After the training modules, most of the students stated that they felt confident of using the digital preparation analysis by themselves or of manufacturing a chairside restoration using the CAD/CAM workflow. These results showed that the structure of the curriculum, consisting of lectures, demonstrations, and training of practical skills in small groups, seems to be comprehensible for the students. However, such a curriculum involves high staff costs, which is consistent with the experiences of other authors [6, 19].

However, it is controversial whether the digital learning systems improve students’ self-assessment skills. Wolgin et al. stated that students often overestimate their own performance [5]. In the present study, students did not assess their own performance with and without the digital preparation analysis, as all students should benefit from the CAL approach. Nevertheless, to reflect on their own preparations and to train their self-assessment skills, students presented their preparation analysis reports to each other according to the sandwich principle [21].

Based on the results of the questionnaires, it can be concluded that the aspect of motivation was rated very positively. Mays et al. stated that students who were involved in teaching showed more responsibility for achieving their own learning success [8]. Therefore, instead of using the preparation by a faculty as the master preparation, [6] students’ best exam preparations were used in the present study. This should motivate the students and show them that it is possible to achieve preparations analogous to the master preparation with their level of education at the end of the preclinical course.

For effective education, a sufficient number of CAL approaches are required to enable students to learn digital dentistry, which is clearly an obstacle in the introduction of these techniques. In 2002, Welk et al. [29] started a survey of all German universities regarding the use of CAL learning systems in dental education.
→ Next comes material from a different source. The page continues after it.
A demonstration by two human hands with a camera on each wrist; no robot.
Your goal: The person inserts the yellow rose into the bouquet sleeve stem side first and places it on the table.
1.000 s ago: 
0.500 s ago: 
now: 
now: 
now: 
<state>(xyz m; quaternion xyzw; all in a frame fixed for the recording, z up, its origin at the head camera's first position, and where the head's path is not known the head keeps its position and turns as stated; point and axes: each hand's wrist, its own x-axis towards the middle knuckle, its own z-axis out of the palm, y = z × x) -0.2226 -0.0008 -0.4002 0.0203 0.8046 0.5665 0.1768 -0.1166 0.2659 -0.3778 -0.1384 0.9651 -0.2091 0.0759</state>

They revealed a positive attitude towards digital technologies with low implementation in the clinical education [29]. These findings were confirmed by a university survey conducted in 2010, where CAD/CAM technology was offered as an additional course component in student education at just one university in Germany [30].

Due to the prosthodontic nature of their course students evaluated only full crown preparations which is a clear limitation of this study. In the future, CAL approaches should also be implemented in restorative dentistry (i.e. inlay preparations) as described by Wolgin et al. [5] Furthermore, multi center approaches would be fruitful to better establish CAL methods in the undergraduate curriculum.
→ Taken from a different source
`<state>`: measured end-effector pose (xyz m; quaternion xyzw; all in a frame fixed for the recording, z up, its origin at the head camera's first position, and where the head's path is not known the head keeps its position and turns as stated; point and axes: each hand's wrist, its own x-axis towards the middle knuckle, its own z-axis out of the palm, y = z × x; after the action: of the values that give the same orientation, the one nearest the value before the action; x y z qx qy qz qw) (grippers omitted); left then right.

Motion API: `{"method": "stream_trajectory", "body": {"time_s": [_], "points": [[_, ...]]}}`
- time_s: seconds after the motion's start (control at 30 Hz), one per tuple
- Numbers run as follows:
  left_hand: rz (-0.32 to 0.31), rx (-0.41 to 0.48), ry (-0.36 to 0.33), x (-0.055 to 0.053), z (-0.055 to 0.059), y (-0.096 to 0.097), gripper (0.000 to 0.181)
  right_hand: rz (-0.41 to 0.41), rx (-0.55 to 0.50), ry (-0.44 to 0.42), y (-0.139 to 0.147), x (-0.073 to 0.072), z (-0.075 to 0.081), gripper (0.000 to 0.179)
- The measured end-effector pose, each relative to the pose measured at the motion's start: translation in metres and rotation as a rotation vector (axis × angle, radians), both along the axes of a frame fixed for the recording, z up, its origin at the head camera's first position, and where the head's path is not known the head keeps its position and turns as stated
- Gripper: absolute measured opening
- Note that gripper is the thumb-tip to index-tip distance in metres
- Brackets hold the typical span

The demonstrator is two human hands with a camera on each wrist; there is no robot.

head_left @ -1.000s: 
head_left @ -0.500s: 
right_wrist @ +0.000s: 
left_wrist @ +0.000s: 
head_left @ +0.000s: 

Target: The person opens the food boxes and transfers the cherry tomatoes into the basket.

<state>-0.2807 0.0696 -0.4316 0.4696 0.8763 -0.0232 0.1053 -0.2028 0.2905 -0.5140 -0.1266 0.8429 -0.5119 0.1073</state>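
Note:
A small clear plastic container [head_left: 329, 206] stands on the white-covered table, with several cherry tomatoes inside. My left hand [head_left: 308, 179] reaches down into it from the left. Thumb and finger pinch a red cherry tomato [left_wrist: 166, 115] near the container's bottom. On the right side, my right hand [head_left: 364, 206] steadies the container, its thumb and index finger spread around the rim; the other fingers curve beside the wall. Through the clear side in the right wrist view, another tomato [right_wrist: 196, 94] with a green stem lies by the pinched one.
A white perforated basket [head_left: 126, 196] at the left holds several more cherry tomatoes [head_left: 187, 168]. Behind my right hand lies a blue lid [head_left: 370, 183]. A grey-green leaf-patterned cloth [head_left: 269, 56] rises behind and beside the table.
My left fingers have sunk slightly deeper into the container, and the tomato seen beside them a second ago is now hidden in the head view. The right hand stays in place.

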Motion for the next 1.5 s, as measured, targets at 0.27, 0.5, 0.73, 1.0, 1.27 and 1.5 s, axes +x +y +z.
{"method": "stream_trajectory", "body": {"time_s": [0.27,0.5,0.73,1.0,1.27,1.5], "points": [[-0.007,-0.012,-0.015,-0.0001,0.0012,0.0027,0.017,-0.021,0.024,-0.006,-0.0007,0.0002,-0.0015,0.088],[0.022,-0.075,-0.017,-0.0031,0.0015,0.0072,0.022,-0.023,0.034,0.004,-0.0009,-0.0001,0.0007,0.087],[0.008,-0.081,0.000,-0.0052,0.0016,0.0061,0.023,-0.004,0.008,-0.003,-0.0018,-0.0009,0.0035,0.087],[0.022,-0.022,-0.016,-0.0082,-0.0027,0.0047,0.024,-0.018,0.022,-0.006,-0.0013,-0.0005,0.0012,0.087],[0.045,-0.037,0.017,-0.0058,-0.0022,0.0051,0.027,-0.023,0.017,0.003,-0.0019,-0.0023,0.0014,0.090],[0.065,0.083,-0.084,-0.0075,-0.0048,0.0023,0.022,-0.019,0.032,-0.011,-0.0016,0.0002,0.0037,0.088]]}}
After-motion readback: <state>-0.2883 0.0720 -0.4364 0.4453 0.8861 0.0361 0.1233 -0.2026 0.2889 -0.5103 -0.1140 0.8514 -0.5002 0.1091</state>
The results of the present study showed that most of the students could imagine using an intraoral scanner for patient treatment in the dental office in future. Studies have shown that students implement what they have learned during their studies in treatments performed in future [31]. Therefore, it should be the duty of the universities to impart theoretical knowledge and practical skills of digital dentistry to ensure modern treatment options for patients. However, this cannot be achieved in a cost-neutral way, especially with respect to the necessary investment costs and personnel costs.

Conclusions

This study showed a positive perspective of students on the implementation of digital dentistry in the preclinical curriculum. However, difficulties with CAL systems were reported and most students preferred evaluation of preparation by dental instructors. Thus, CAL approaches cannot replace dental instructors but offer an additional teaching method besides the traditional teaching of manual skills.